§ **Work order**: Give all of the data below again exactly, and drop the images.

Records from a dataset:

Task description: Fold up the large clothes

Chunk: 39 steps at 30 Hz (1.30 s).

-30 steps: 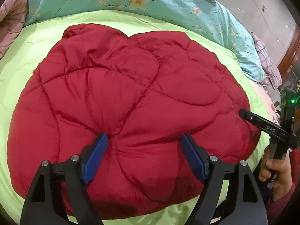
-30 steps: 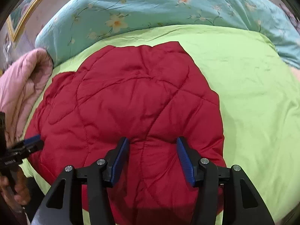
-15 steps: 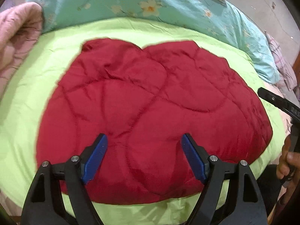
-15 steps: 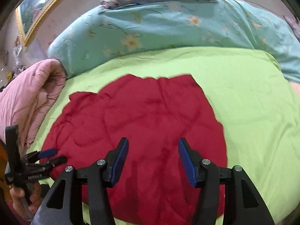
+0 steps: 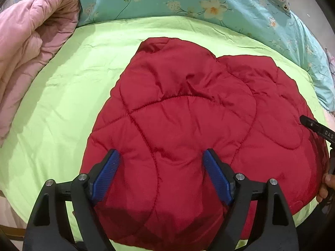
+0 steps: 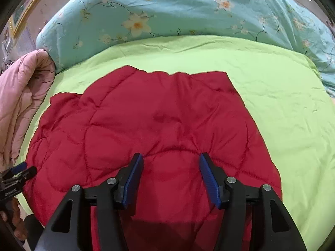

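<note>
Your left gripper (image 5: 161, 163) and right gripper (image 6: 170, 167) hover, jaws spread and empty, above the folded red quilted jacket (image 5: 188, 125) on the green sheet (image 5: 62, 104).

Red quilted jacket (image 5: 188, 125) fills the bed's centre and near edge. Open green sheet (image 5: 62, 104) at 9–11 o'clock in left view, and w/ wide bare sheet at 1–4 o'clock in right view. Pink quilt (image 5: 27, 48) heaped at 10 o'clock blocks that side; teal floral duvet (image 6: 167, 10) banks up across 12.
</note>
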Available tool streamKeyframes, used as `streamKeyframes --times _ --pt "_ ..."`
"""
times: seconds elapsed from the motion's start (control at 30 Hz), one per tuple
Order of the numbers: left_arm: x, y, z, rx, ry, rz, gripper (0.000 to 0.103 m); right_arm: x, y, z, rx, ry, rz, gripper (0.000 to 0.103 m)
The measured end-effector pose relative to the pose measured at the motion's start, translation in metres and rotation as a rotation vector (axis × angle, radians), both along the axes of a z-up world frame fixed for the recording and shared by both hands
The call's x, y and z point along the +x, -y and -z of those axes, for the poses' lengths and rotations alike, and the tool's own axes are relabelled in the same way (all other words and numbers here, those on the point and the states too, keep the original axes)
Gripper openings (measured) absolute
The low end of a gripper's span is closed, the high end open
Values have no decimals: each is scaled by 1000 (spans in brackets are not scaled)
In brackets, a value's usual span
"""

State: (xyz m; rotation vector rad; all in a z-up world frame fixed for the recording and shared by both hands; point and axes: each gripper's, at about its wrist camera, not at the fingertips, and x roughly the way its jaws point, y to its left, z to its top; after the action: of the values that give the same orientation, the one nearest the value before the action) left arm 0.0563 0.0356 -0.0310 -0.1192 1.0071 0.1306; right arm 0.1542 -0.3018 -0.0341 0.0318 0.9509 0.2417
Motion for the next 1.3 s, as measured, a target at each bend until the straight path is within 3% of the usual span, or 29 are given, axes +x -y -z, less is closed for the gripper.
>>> streamKeyframes --times 0.1,0.23,0.4,0.5,0.73,0.87,1.03,1.3 --pt "1 0 1 13 -6 3 85 7 -1 3 -15 -11 7 58" --pt "6 -3 -14 -15 27 -2 85 10 2 -10 40 20 8 58" --pt "44 9 -31 -4 54 29 85 28 -4 -22 72 33 -16 58" --pt "71 9 -24 25 28 -6 85 50 -9 -12 11 -16 7 58" --pt "107 -26 22 -76 -97 -103 85 81 10 14 16 -85 70 58" --pt "105 -23 25 -52 -100 -108 85 85 13 20 16 -95 87 58" --pt "87 -22 9 -52 -73 -98 85 69 15 2 26 -62 95 58" --pt "26 -14 -30 -123 -7 -31 85 -10 20 -37 71 25 42 58"
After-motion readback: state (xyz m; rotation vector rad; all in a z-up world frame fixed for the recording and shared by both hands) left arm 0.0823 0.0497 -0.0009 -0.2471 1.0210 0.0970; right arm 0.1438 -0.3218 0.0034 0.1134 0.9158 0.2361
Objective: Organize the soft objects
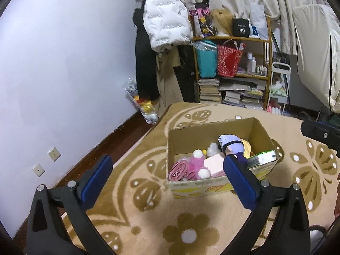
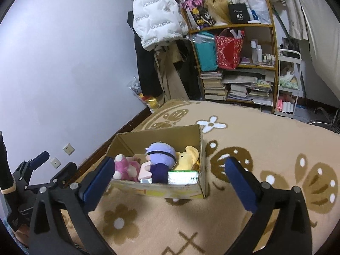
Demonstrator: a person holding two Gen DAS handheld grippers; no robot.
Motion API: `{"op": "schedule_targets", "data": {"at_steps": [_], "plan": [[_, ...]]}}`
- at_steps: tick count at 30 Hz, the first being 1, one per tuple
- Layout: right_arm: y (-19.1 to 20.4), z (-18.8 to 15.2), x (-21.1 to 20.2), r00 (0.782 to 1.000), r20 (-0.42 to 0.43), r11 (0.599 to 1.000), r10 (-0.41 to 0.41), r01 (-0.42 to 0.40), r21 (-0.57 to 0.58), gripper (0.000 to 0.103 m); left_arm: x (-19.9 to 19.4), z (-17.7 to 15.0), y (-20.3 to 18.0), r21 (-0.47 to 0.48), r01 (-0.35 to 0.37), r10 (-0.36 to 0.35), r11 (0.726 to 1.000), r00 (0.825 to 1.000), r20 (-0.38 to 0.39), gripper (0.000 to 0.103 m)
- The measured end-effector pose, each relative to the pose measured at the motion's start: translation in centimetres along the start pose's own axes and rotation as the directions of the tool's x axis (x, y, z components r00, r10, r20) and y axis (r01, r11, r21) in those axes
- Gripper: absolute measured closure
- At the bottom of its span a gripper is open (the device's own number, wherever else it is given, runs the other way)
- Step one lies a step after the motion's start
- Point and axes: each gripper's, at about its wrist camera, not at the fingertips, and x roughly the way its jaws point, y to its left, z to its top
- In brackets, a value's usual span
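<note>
Judging by their look, the plush toys [image 2: 158, 159] in the box [image 2: 157, 188] are light and squashy. Grip one by its body. Both the left gripper [image 1: 167, 167] and the right gripper [image 2: 170, 170] stand wide apart, holding nothing.

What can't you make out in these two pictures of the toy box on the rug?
- Cardboard box floor: both views, covered by toys.
- Pink plush: left wrist view, partly behind the pink block; its shape is unclear.
- Green packet print: both views, too small.
- Yellow plush: right wrist view, lower half hidden.
</note>
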Motion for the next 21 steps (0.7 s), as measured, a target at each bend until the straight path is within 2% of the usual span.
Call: {"op": "schedule_targets", "data": {"at_steps": [9, 17, 21], "plan": [[1.4, -1.6, -4.7, 0.998, 0.058, 1.0, 0.015, -0.014, -0.016, 0.0, -5.4, -0.8, 1.1, -0.02, -0.011, 0.012, 1.0, 0.999, 0.053, 0.0], [3.1, -3.6, -7.4, 0.995, 0.102, 0.999, 0.023, -0.018, -0.05, 0.0, -7.9, -2.7, 2.1, -0.048, -0.025, 0.028, 0.999, 0.998, 0.061, 0.0], [3.5, -4.5, -8.2, 0.992, 0.127, 0.999, 0.017, -0.012, -0.04, 0.0, -9.1, -3.3, 2.6, -0.073, -0.029, 0.035, 0.997, 0.995, 0.092, 0.0]]}}
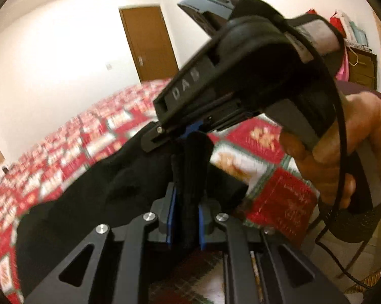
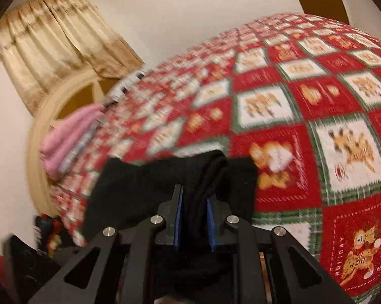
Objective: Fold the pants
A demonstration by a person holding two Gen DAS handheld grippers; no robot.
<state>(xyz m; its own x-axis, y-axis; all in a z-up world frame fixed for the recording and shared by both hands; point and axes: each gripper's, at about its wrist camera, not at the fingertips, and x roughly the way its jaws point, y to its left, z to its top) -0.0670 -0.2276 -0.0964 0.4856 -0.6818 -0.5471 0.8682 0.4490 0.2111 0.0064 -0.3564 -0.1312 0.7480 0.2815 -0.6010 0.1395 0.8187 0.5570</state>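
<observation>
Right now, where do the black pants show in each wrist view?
Left wrist view: the black pants fill the lower left to centre, pinched in the left gripper, with the right gripper gripping them above.
Right wrist view: lower centre, bunched in its shut jaws.
Shared landmark: the red patchwork quilt.

- The black plastic body of the right gripper (image 1: 190,136), seen from the left wrist, carries raised pale letters "DAS" on its flat side face, blurred but readable.
- A red square patch of the red, white and green patchwork bedspread (image 2: 304,96), at its near right edge in the right wrist view, bears the word "HOLIDAY" beside an orange cartoon figure.
- Script lettering on other patches is too blurred to read.
</observation>
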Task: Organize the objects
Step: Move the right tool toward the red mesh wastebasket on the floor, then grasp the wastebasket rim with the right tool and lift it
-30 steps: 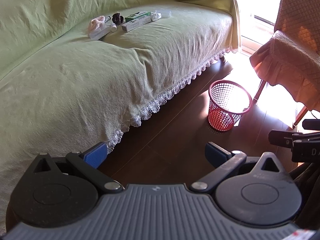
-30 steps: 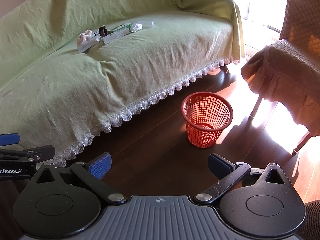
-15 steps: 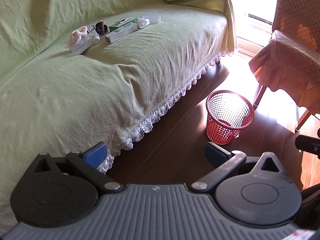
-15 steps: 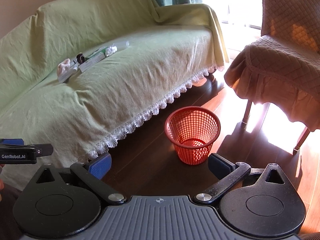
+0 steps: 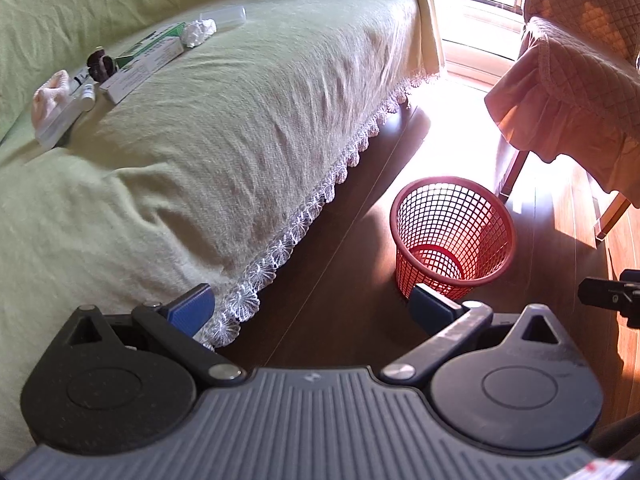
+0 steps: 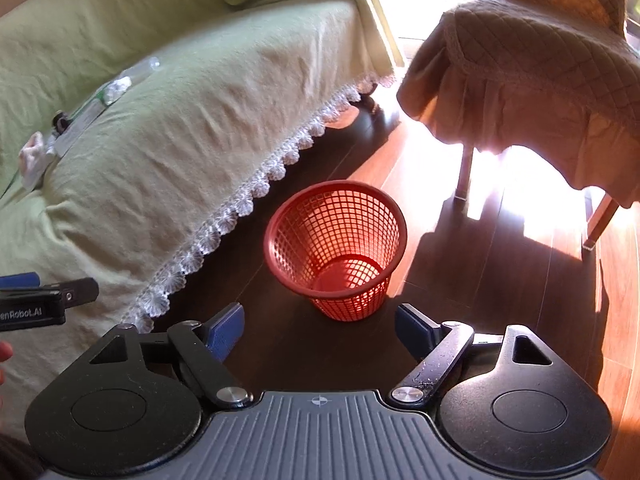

§ **Solution for this problem**:
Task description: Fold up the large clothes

Chunk: 39 steps at 30 Hz (1.30 s).

-30 steps: 
-30 steps: 
-15 steps: 
-15 steps: 
+0 steps: 
+0 steps: 

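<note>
Your left gripper (image 5: 161, 163) and right gripper (image 6: 170, 167) hover, jaws spread and empty, above the folded red quilted jacket (image 5: 188, 125) on the green sheet (image 5: 62, 104).

Red quilted jacket (image 5: 188, 125) fills the bed's centre and near edge. Open green sheet (image 5: 62, 104) at 9–11 o'clock in left view, and w/ wide bare sheet at 1–4 o'clock in right view. Pink quilt (image 5: 27, 48) heaped at 10 o'clock blocks that side; teal floral duvet (image 6: 167, 10) banks up across 12.
</note>
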Available tool streamKeyframes, used as `streamKeyframes --times _ --pt "_ ..."`
"""
times: seconds elapsed from the motion's start (control at 30 Hz), one per tuple
Order of the numbers: left_arm: x, y, z, rx, ry, rz, gripper (0.000 to 0.103 m); right_arm: x, y, z, rx, ry, rz, gripper (0.000 to 0.103 m)
The measured end-effector pose relative to the pose measured at the motion's start, translation in metres and rotation as a rotation vector (axis × angle, radians), both along the axes of a z-up world frame fixed for the recording and shared by both hands
The call's x, y and z point along the +x, -y and -z of those axes, for the poses' lengths and rotations alike, and the tool's own axes are relabelled in the same way (all other words and numbers here, those on the point and the states too, keep the original axes)
Gripper openings (measured) absolute
The low end of a gripper's span is closed, the high end open
Values have no decimals: each is scaled by 1000 (spans in brackets are not scaled)
In brackets, a value's usual span
"""

State: (xyz m; rotation vector rad; all in a z-up world frame fixed for the recording and shared by both hands; point and axes: each gripper's, at about its wrist camera, not at the fingertips, and x roughly the way its jaws point, y to its left, z to its top; after the action: of the values that give the same orientation, the one nearest the value before the action) left arm 0.0563 0.0356 -0.0310 -0.1192 1.0071 0.1306; right arm 0.1542 -0.3018 -0.0341 0.0318 0.9509 0.2417
Motion for the next 1.3 s, as measured, a target at each bend until the straight path is within 3% of the usual span, or 29 are given, axes +x -y -z, less is closed for the gripper.
>>> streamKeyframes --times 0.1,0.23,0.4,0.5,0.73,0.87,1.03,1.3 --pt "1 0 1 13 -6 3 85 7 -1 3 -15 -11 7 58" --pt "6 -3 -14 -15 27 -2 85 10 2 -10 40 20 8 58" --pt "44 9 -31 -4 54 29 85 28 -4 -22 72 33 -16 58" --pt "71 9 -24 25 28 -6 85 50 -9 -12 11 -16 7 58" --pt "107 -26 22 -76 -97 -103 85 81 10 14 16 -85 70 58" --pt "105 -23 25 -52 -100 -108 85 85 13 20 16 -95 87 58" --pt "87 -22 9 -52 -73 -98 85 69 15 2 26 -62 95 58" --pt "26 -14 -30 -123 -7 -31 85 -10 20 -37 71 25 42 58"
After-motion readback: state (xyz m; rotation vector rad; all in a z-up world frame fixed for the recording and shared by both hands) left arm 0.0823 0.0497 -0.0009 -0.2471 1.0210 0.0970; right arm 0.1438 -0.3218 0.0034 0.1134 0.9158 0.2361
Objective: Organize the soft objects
Demonstrator: a person holding two Gen DAS handheld grippers; no robot.
Motion API: `{"op": "schedule_targets", "data": {"at_steps": [_], "plan": [[_, ...]]}}`
- at_steps: tick count at 30 Hz, the first being 1, one per tuple
- Layout: right_arm: y (-19.1 to 20.4), z (-18.8 to 15.2), x (-21.1 to 20.2), r00 (0.782 to 1.000), r20 (-0.42 to 0.43), r11 (0.599 to 1.000), r10 (-0.41 to 0.41), r01 (-0.42 to 0.40), r21 (-0.57 to 0.58), gripper (0.000 to 0.103 m); left_arm: x (-19.9 to 19.4), z (-17.7 to 15.0), y (-20.3 to 18.0), r21 (-0.47 to 0.48), r01 (-0.35 to 0.37), r10 (-0.36 to 0.35), r11 (0.726 to 1.000), r00 (0.825 to 1.000), r20 (-0.38 to 0.39), gripper (0.000 to 0.103 m)
- The measured end-effector pose, each relative to the pose measured at the motion's start: translation in centimetres along the start pose's own axes and rotation as the directions of the tool's x axis (x, y, z components r00, r10, r20) and y axis (r01, r11, r21) in those axes
- Gripper: absolute measured closure
- At the bottom of its span a gripper is open (the device's own number, wherever else it is given, runs the other way)
- Step one lies a step after the motion's start
- Point and axes: each gripper's, at about its wrist camera, not at the fingertips, and x roughly the way its jaws point, y to its left, z to its top
- In brackets, a value's usual span
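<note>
Judging by their look, the plush toys [image 2: 158, 159] in the box [image 2: 157, 188] are light and squashy. Grip one by its body. Both the left gripper [image 1: 167, 167] and the right gripper [image 2: 170, 170] stand wide apart, holding nothing.

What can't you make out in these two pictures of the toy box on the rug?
- Cardboard box floor: both views, covered by toys.
- Pink plush: left wrist view, partly behind the pink block; its shape is unclear.
- Green packet print: both views, too small.
- Yellow plush: right wrist view, lower half hidden.
</note>
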Motion for the next 21 steps (0.7 s), as measured, a target at each bend until the straight path is within 2% of the usual span.
Call: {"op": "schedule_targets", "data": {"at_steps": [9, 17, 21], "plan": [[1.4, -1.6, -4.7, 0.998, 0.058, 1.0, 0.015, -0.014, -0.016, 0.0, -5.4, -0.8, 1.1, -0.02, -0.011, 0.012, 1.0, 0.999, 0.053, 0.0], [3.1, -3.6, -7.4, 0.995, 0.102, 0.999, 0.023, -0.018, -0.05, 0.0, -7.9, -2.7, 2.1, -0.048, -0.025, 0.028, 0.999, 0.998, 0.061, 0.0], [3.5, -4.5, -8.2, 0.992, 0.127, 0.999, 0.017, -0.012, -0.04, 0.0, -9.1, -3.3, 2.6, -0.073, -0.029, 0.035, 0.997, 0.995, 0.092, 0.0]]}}
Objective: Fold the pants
A demonstration by a person holding two Gen DAS handheld grippers; no robot.
<state>(xyz m; its own x-axis, y-axis; all in a z-up world frame fixed for the recording and shared by both hands; point and axes: each gripper's, at about its wrist camera, not at the fingertips, and x roughly the way its jaws point, y to its left, z to its top) -0.0670 -0.2276 -0.0964 0.4856 -0.6818 -0.5471 0.8682 0.4490 0.2111 0.0064 -0.3564 -0.1312 0.7480 0.2815 -0.6010 0.1395 0.8187 0.5570</state>
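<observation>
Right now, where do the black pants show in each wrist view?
Left wrist view: the black pants fill the lower left to centre, pinched in the left gripper, with the right gripper gripping them above.
Right wrist view: lower centre, bunched in its shut jaws.
Shared landmark: the red patchwork quilt.

- The black plastic body of the right gripper (image 1: 190,136), seen from the left wrist, carries raised pale letters "DAS" on its flat side face, blurred but readable.
- A red square patch of the red, white and green patchwork bedspread (image 2: 304,96), at its near right edge in the right wrist view, bears the word "HOLIDAY" beside an orange cartoon figure.
- Script lettering on other patches is too blurred to read.
</observation>
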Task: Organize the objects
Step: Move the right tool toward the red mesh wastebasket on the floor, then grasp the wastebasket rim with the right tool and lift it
-30 steps: 
-30 steps: 
-15 steps: 
-15 steps: 
+0 steps: 
+0 steps: 

With this, the exercise is finished.